【IBS】腸にいいとされる食事法「低FODMAP食」について考える

  • 2020年4月2日
  • IBS
IBS

IBSやクローン病、難病の潰瘍性大腸炎には「低FODMAP食」という食事法があります。

FODMAPとは吸収されにくい短鎖炭水化物群、Fermentable(発酵性)、Oligosaccharides(オリゴ糖)、Disaccharides(二糖類)、Monosac-charides(単糖類)、and Polyols(ポリオール)のことです。

このFODMAP食品を摂り過ぎるとお腹(腸)の調子が崩れるなどのIBS症状が起こりやすくなるとされています。

そこでこのFODMAPをできるだけ避けようという食事方法が「低FODMAP食」です。

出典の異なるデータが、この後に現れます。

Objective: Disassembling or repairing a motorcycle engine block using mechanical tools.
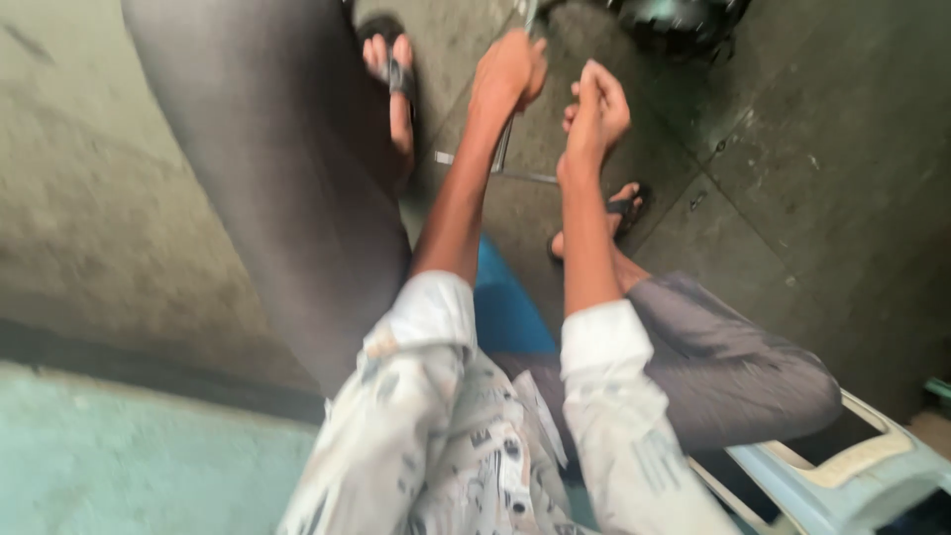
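Observation:
I look down over my own legs in dark trousers and sandals, seated above a tiled floor. My left hand [510, 67] is closed around a thin metal rod [503, 149] that runs down toward the floor. My right hand [597, 104] is held close beside it, fingers curled and pinched together; whether it holds something small is lost in the blur. Both forearms reach forward out of rolled white patterned sleeves.
A thin metal bar [495, 170] lies across the floor below my hands. A dark round object [679, 22] sits at the top edge. A pale blue plastic chair [842, 476] shows at lower right. A concrete wall [89, 198] stands to the left.

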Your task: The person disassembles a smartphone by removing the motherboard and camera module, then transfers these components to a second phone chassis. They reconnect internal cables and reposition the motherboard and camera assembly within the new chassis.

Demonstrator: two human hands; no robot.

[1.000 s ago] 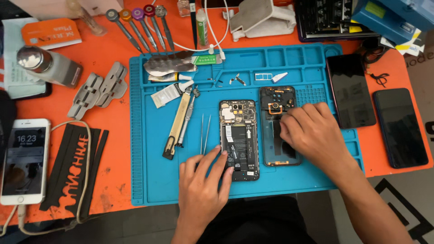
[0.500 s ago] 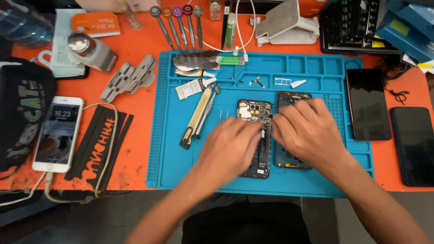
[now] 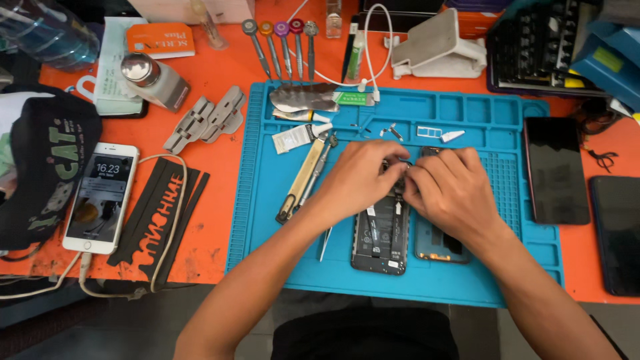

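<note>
Here, both hands meet over an opened phone (image 3: pixel 380 237) lying flat on a ribbed blue rubber mat (image 3: pixel 467 287), itself on the orange table (image 3: pixel 220 167). Left hand (image 3: pixel 357 180): fingers curled, grip pressed together at the phone's upper end; whether it pinches a part cannot be told. Right hand (image 3: pixel 453 193): fingertips bunched against the left's, same spot, contact hidden by knuckles. Phone interior shows dark battery and metal frame, hard rectangular edges. A second phone shell (image 3: pixel 437 250) lies just beside it, partly under the right hand. Tweezers (image 3: pixel 325 243), thin steel, poke out below the left wrist. A tan flat tool (image 3: pixel 301 180) lies slanted left of the hands. Mat has raised rim and moulded compartments along top; bare blue room near its bottom edge and left margin. Two glossy black slabs (image 3: pixel 557 170) rest right, well apart.
</note>
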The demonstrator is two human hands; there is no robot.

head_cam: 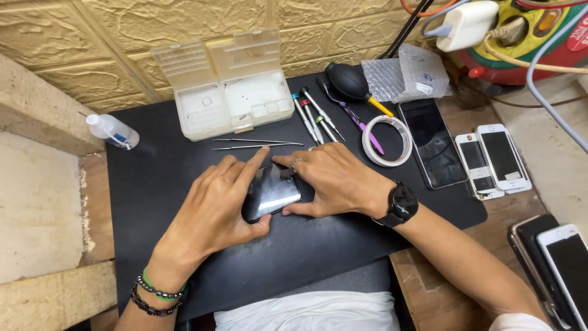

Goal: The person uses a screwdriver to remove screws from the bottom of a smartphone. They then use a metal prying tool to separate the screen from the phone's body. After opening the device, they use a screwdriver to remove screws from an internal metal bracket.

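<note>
A black smartphone lies on the black work mat in front of me. My left hand cups its left side, index finger stretched over the top edge. My right hand, with a ring and a black wristwatch, presses flat on the phone's right end. Both hands hold the phone against the mat.
Behind the hands lie two thin metal tweezers, several screwdrivers, a tape roll, a black air blower and a clear parts box. A small bottle rests at left. Other phones lie at right.
</note>
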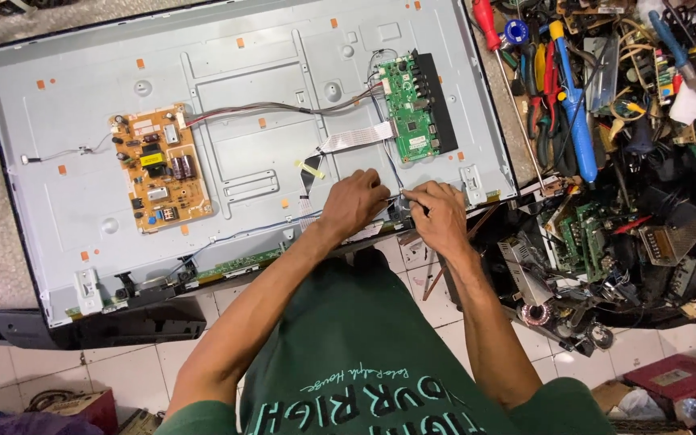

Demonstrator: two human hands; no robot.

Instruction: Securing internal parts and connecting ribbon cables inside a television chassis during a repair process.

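Observation:
An opened flat television (74,80) lies face down, its grey metal back panel exposed. On it sit a tan power board (160,167) at the left and a green main board (411,109) at the right, joined by wires. A white flat ribbon cable (356,137) runs from the green board. My left hand (354,203) and my right hand (437,216) rest close together at the panel's near edge, fingers pinched on a small dark part (400,205) by the lower edge strip. What exactly they grip is hidden by the fingers.
A heap of tools and scrap circuit boards fills the right side, including a red-handled screwdriver (486,24), a blue-handled tool (577,121) and green boards (582,238). White floor tiles (122,370) lie below the panel. A red box (674,377) sits at the bottom right.

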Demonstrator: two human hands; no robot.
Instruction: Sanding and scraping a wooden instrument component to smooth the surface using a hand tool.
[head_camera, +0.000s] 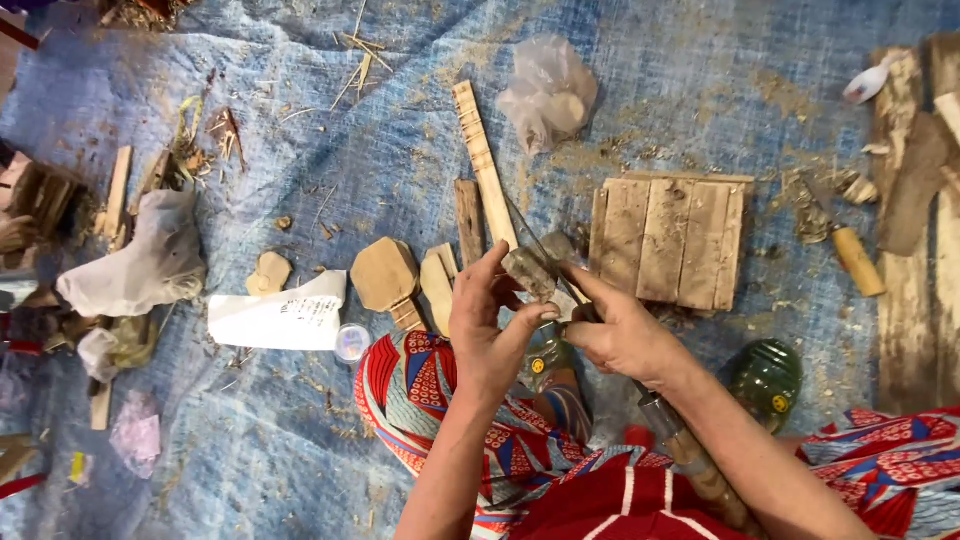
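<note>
- Upper middle of the frame: a clear plastic bag (547, 92), crumpled and knotted into a lump, lies on the blue tarp (300, 440) with something pale showing through it.
- Left of centre: a white paper slip (277, 317), a long rectangle curling at its upper right corner, lies flat with dark handwriting on it.
- Touching that slip's lower right end: a small round clear container (351, 343) with a bluish rim.
- Left edge, middle height: a white plastic bag (140, 262), bunched and bulging.
- Lower left: a small pinkish wrapper (136, 436), flat and crumpled, and near it at the edge a tiny yellow scrap (77, 466), too small to tell its kind.
</note>
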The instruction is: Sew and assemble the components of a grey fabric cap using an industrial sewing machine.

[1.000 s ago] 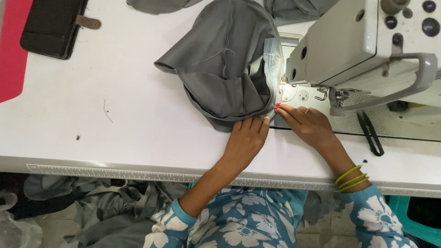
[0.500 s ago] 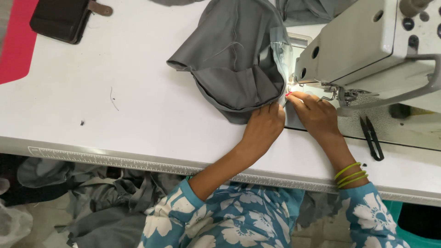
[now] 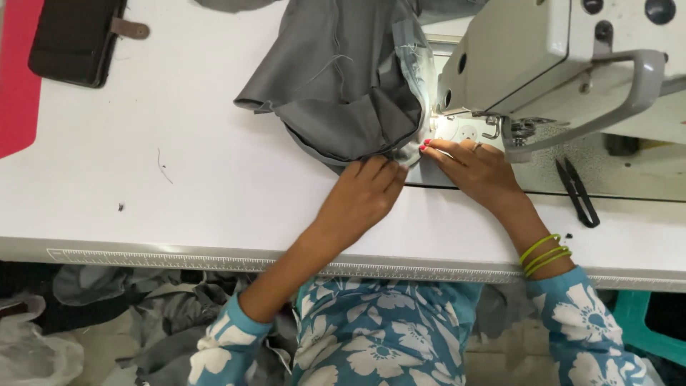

なんとなく発酵、オリゴ糖は「腸活」などではよいものとされているのが、FODMAP食品でありよろしくないこととなっています。

■FODMAPを含む食品とは具体的には何か

まず糖類の分類から見てみます。

多糖類(フルクタン)
小麦、大麦、ライ麦、玉ねぎ、ニンニク、ネギ(白い部分)、新玉ねぎ、キャベツ等
四糖類(オリゴ糖)
大豆、瓜科植物等
三糖類(オリゴ糖)
ビート、キャベツ、大豆、ブロッコリー、アスパラガスなど植物に幅広く含まれる他、アミラーゼ(消化酵素)によるデンプンの分解による生成等
二糖類
砂糖、麦芽糖、牛乳、豆類等
単糖類
果糖、はちみつ、果実、根菜等
ポリオール
リンゴ、梨、アボカド、桃、糖アルコール(ソルビトールスクロース、キシリトール、ラクチトール、マルチトール等)

海外の IBS Self Help and Support Group には低FODMAP食品と多く含む食品の一覧が上がっていた時期もありました(現在は消されています)。

ibsgroup.org




FODMAP食はIBSにそもそも効果があるのか

低フォドマップ食事療法は過敏性腸症候群の成人に対し短期的に消化器症状を改善するが、腸内微生物叢メタボロームに対し悪い影響を与えるため、長期的な実施は悪影響を及ぼすことがある。そのため、短期間に専門家の助言の下でのみ実施されるべきである。
https://ja.wikipedia.org/wiki/%E3%83%95%E3%82%A9%E3%83%89%E3%83%9E%E3%83%83%E3%83%97

制限される食品も多く、素人判断でやるべきものでは無い雰囲気があります。

でもこれって、、、

FODMAPを含む食品を見てみると、結局、小麦(欧米発の研究なので欧米主食)と糖分の過剰摂取を控えるだけでは..と思えてきます。

私自身、小麦アレルギーを疑い、全粒粉以外の麦製品をほぼ断つ食事を半年ほど続けたことがあり、すこぶる体調(主にオナカ)がよくなった経験があるので、もしかして小麦抜きでいいのでは?と思っていたところ、あるお医者さんのBlogに下記のような記述がありました。

FODMAP食を徹底すれば炭水化物、特にコムギを摂らなくなります。コムギを控えると体調がよくなるという人は少なくありません(過去に指摘したように、これはコムギアレルギーや遅延型アレルギーではありません)。また低FODMAP食を徹底すれば甘い物や加工食品が摂れなくなりますから、これは従来の食事療法と共通です。

(中略)

FODMAP食を実践したいという人から相談されれば「興味があるならやってみれば」と助言しています。

(中略)

過敏性腸症候群に対する生活指導をお伝えしましょう。それは、「有酸素運動」です。実際、ジョギングを始めてからすっかり調子がよくなったと言う患者さんは少なくありません。エビデンスもあり、この研究は過去にも紹介しています。

引用元:http://www.stellamate-clinic.org/blog/2019/09/19320199fodmap-1477051.html

個人的な小麦抜き経験からも、こちらの意見に賛成です。



まとめ

今回はFODMAP食を考えてみましたが、まだまだエビデンスが乏しく、FODMAP”という記号づけで何やら効きそうな雰囲気が出ていますが、その実は麦主食圏の欧米で考えられた小麦と糖分を抑える至極普通の食事療法である可能性があります。

たまにアスリートなど低FODMAPを行っているという記事を散見しますが、お抱えの医師も居て、管理された状況でやれている人とは状況が違いすぎますので、自分の判断で低FODMAP食はやめたほうがいいでしょう。

小麦抜き生活はオススメできます!(食事の幅がすごい狭まりますが)

さて、コロナが収まったらIBSのためにジョギング、はじめましょうか。。